Scoperta una possibile “luna aliena”: orbita attorno a una nana bruna 30 volte più grande di Giove
Per la prima volta, gli astronomi hanno identificato quello che potrebbe essere un “esosatellite”, ovvero una luna al di fuori del Sistema solare. La scoperta, pubblicata sulla rivista Nature, è stata realizzata grazie alle osservazioni effettuate con il Very Large Telescope (VLT) dell’European Southern Observatory (ESO) in Cile. Lo studio è stato guidato da Kevin Hoy dell’Università Diego Portales, con la collaborazione dell’Istituto Nazionale di Astrofisica (INAF).

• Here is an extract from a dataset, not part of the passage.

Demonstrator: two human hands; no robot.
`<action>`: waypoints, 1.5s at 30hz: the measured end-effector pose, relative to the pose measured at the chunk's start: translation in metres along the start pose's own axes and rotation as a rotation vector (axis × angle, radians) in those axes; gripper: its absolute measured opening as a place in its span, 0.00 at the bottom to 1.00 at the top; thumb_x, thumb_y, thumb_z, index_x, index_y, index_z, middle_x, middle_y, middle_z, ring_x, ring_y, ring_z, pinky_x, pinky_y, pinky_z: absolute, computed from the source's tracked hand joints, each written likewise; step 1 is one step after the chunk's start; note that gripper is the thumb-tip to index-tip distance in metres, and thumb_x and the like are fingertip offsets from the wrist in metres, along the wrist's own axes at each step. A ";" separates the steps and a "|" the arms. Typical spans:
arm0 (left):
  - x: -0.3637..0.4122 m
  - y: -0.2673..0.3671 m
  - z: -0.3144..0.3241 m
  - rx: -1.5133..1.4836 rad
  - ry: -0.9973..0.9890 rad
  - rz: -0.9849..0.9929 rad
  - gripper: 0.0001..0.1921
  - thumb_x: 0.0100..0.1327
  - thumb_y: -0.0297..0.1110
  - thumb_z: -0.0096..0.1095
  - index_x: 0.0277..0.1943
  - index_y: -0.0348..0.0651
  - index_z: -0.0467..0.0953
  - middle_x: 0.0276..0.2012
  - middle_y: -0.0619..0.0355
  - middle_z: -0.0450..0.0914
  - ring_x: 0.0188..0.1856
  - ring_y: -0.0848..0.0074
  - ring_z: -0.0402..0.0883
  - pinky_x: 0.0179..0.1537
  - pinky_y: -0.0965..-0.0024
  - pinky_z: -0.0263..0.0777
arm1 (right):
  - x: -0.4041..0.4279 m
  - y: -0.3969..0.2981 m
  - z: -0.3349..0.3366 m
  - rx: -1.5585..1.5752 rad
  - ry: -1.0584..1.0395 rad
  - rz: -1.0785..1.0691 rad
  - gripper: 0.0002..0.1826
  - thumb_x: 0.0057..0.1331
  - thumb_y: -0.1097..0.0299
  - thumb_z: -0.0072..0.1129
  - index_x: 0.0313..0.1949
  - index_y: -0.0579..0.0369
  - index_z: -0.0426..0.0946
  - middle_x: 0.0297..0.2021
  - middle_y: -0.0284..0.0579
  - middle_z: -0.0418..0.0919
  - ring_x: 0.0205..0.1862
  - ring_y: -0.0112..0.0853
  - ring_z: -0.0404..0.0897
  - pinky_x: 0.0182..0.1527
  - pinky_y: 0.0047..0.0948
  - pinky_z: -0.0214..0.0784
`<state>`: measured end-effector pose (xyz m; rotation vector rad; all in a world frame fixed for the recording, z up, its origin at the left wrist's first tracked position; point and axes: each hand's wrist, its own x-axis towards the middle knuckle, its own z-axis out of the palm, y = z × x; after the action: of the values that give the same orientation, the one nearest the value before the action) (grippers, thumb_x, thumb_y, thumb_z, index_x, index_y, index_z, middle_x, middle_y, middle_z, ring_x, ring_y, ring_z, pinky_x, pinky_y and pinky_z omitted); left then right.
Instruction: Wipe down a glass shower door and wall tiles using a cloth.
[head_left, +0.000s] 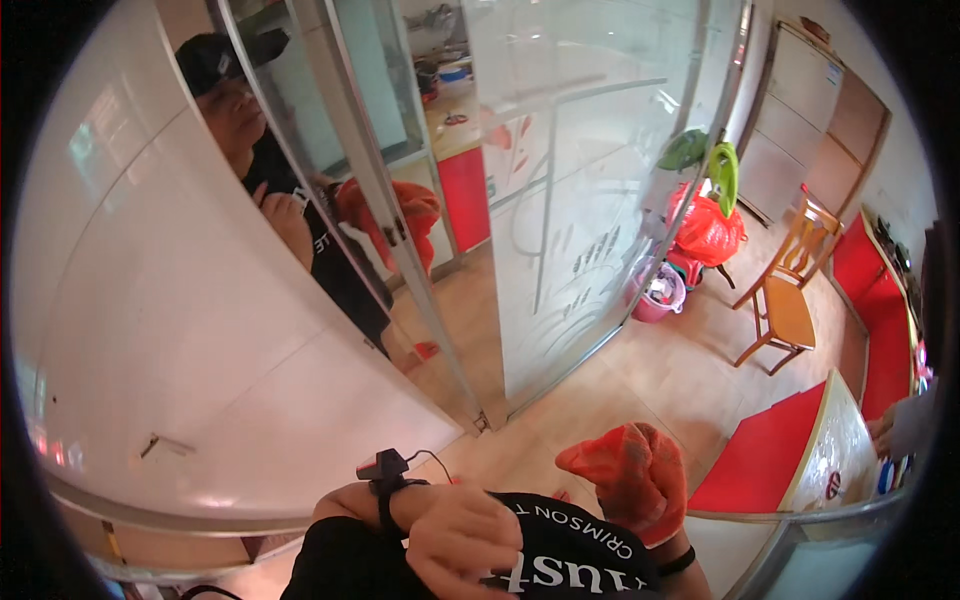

L’oggetto in questione si trova nel sistema CD-35 2722 e presenta caratteristiche che complicano la sua classificazione. A differenza del nostro Sistema solare, dove è relativamente semplice distinguere tra pianeti, stelle e satelliti, in questo caso i confini tra le varie categorie risultano meno definiti. Alice Zurlo, dell’Università Diego Portales e dell’INAF, ha dichiarato che si tratta della prima evidenza convincente di un esosatellite.
La scoperta è particolarmente significativa per la natura dell’oggetto, che ha dimensioni simili a quelle di Giove, ma orbita attorno a una nana bruna, un corpo celeste con una massa circa trenta volte superiore a quella del gigante gassoso. Inoltre, la nana bruna stessa orbita attorno a una stella più grande. Questa configurazione unica porta a considerare l’oggetto come un satellite, nonostante le sue differenze rispetto alle lune rocciose conosciute nel nostro Sistema solare.